ANC control of the media

The SABC is not the only broadcast media, as it was during the days of apartheid. It now has a range of competitors in M-Net, DStv and E-tv. But when it comes to radio the SABC is unequalled. Its 19 radio stations broadcast in all the major languages and have an unparalleled reach. Their ability to broadcast to people in the most remote rural areas is one of the reasons the ANC still enjoys far greater public support in these parts of the country than it does in the towns.

The ANC has in recent years gone out of its way to try to gain control of the print media.
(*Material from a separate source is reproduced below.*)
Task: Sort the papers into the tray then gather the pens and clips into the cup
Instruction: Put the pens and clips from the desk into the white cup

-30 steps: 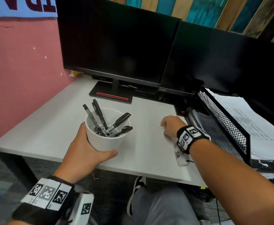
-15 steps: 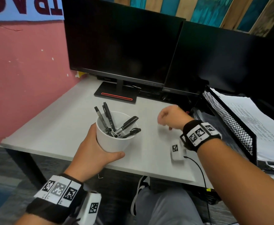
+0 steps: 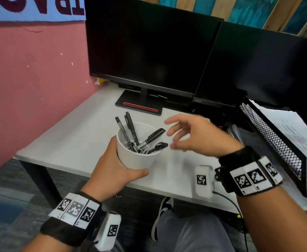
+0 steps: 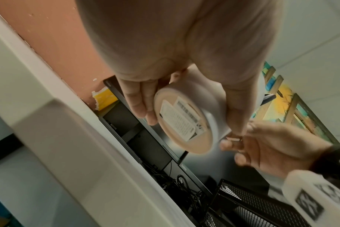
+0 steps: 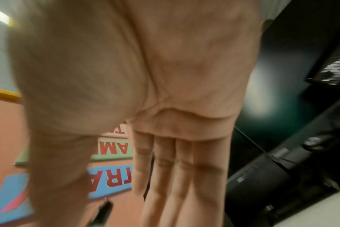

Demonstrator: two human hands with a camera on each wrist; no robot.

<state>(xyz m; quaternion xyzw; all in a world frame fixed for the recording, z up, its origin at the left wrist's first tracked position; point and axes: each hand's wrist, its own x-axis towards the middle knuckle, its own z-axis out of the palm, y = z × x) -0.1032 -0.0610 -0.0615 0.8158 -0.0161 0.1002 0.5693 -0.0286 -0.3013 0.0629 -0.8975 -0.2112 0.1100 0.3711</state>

This has been done via an Indian family – the Guptas, who are closely aligned with President Jacob Zuma and through Iqbal Surve, another Zuma ally.

A study of the media terrain by Reg Rumney made the point that Surve took control of important Cape Town morning paper the Cape Times, purged its independent editor and created an attack machine for the ANC, taking on the opposition.

Rumney concluded that: “Overt ownership-driven partisanship in the media resurfaced, symbolised by the launch of The New Age, which promised to provide balance to what the ANC government saw as unfair media coverage, to show the “glass half-full” instead of “half-empty”. The impact of The New Age is hard to discern. Along with the ANN-7 channel on DSTV, also owned by the Gupta family, who are close to President Jacob Zuma, The New Age has done little to contribute to the national debate, with a newspaper that has declined to be audited by the Audit Bureau of Circulation.”

 

Conclusion

The Chief Operating Officer of the SABC, Hlaudi Motsoeneng, continues to survive in post, despite a blizzard of criticism. The reason for this is not hard to discern. As one noted commentator put it, he has the backing of President Zuma: “Hlaudi Motsoeneng will therefore remain indomitable and his grip on the public broadcaster will be impossible to break until his usefulness to Number One expires.”

Perhaps the only really optimistic note in this bleak picture is that there has been genuine public outrage at the machinations of the SABC. The sacked journalists have been supported by public donations in excess of $26,000 – more than four times the original target for the campaign.

All the major political parties have now come out in their support, but as long as Jacob Zuma remains the president of the country there can be little prospect of a truly independent public broadcaster. Trained by the KGB and the East German secret service, Mr Zuma has little appetite for free expression of opinion. In his mind it is the duty of the media to engage in “patriotic” reporting of the kind that Vladimir Putin would admire.